Yaklaşık 4 bin 250 yıllık altın gaga ağızlı testi Türkiye'ye iade edildi

Fotoğraf: AA
Fotoğraf: AA
TT

Yaklaşık 4 bin 250 yıllık altın gaga ağızlı testi Türkiye'ye iade edildi

Fotoğraf: AA
Fotoğraf: AA

Yasa dışı yollarla çıkarılan ve Hatti uygarlığı dönemine ait olduğu belirlenen altın gaga ağızlı testi, Türkiye'ye getirilerek Anadolu Medeniyetleri Müzesinde sergilenmeye başlandı.
Anadolu'nun kadim uygarlıklarından Hattiler dönemine ait, yaklaşık 4 bin 250 yıllık altın gaga ağızlı testinin iade töreni, sergileneceği Ankara Anadolu Medeniyetleri Müzesi'nde yapıldı.
Törende konuşan Kültür ve Turizm Bakanı Mehmet Nuri Ersoy, Türkiye'nin topraklarından yasa dışı yollarla koparılan kültür varlıklarının iadesi için çalışmalarını kararlılıkla sürdürdüğünü söyledi.
Ersoy, zaman zaman bu yolda zorluklarla karşılaştıklarını, yanlı kararlarla, anlamsız tartışmalarla, gerçeklikten uzak ve bilimsel olmayan bakış açılarıyla mücadele etmek zorunda kaldıklarını anlattı.
Bu ve benzeri engellerin kültür alanında tesis etmek istedikleri yapıcı diyalog yolunu zedelediğini ifade eden Ersoy, "Ancak bu dosyada olduğu gibi, kimi zaman etik yaklaşımların varlığına da şahit olmak, zorluklarla mücadele etmemizde bizler için itici bir güç oluyor" dedi.

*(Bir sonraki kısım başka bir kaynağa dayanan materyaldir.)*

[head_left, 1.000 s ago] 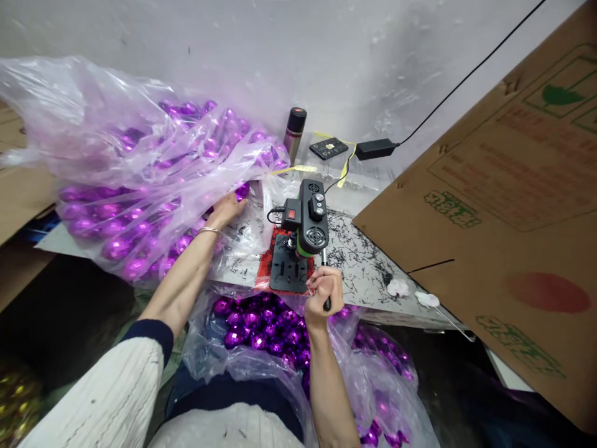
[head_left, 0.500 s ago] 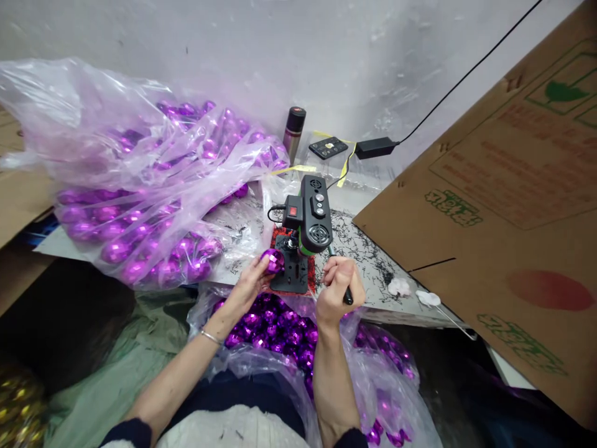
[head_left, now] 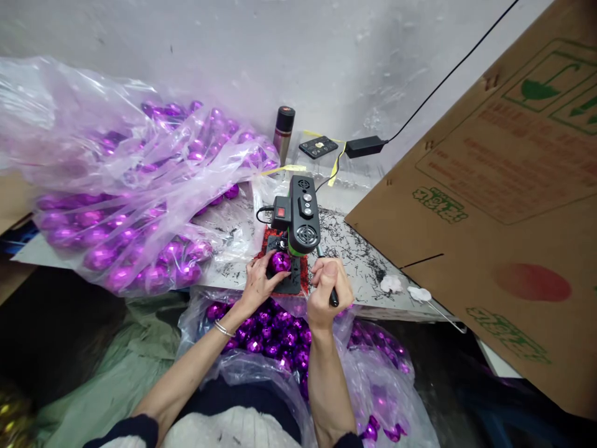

Eserin iade süreci hakkında bilgi veren Ersoy, şunları kaydetti:
"Bu eser, Gilbert Vakfının kurucusu Sir Arthur Gilbert tarafından 1989 yılında satın alınıyor. Elbette o sırada yasa dışı kökeni hakkında bir bilgisi yoktu. Zaten daha sonrasında eser Victoria and Albert Müzesi'ne korunması amacıyla emanet ediliyor. Uzun yıllar bu müzede muhafaza edilirken, Gilbert Vakfı tarafından bir köken araştırılması yapılması isteniyor. İşte bu süreçte, esere ilişkin fotoğraf ve kimyasal veriler, bakanlığımız Kültür Varlıkları ve Müzeler Genel Müdürlüğüne iletiliyor. Anadolu Medeniyetleri Müzesi uzmanları, eseri Alacahöyük ve Mahmatlar buluntuları ile karşılaştırmış ve stilistik olarak eserin Hatti dönemine ait bir kültür varlığı olduğunu doğrulamışlardır. Esere ilişkin metal bileşen verilerinin kıyaslamaları ise bakanlığımıza bağlı Ankara Restorasyon ve Konservasyon Bölge Laboratuvarı uzmanlarınca yapılmıştır.
Bochum Üniversitesi akademisyenlerinden maden uzmanı Prof. Dr. Ünsal Yalçın tarafından da sonuçlar teyit edilmiştir. Kültür varlıklarının korunmasına ilişkin hukuki dayanaklarımızın ve bilimsel verilerin Gilbert Vakfı Mütevelli Heyetine sunulmasından sonra Vakıf, tereddüt etmeden eserin ait olduğu topraklara iadesine karar vermiştir. Karşılıklı görüşmelerimiz sonucunda bu eserin sergilenmesi ve korunması için en doğru adres olarak, muhafaza ettiği muhteşem Hatti koleksiyonuyla Anadolu Medeniyetleri Müzemizi uygun gördük."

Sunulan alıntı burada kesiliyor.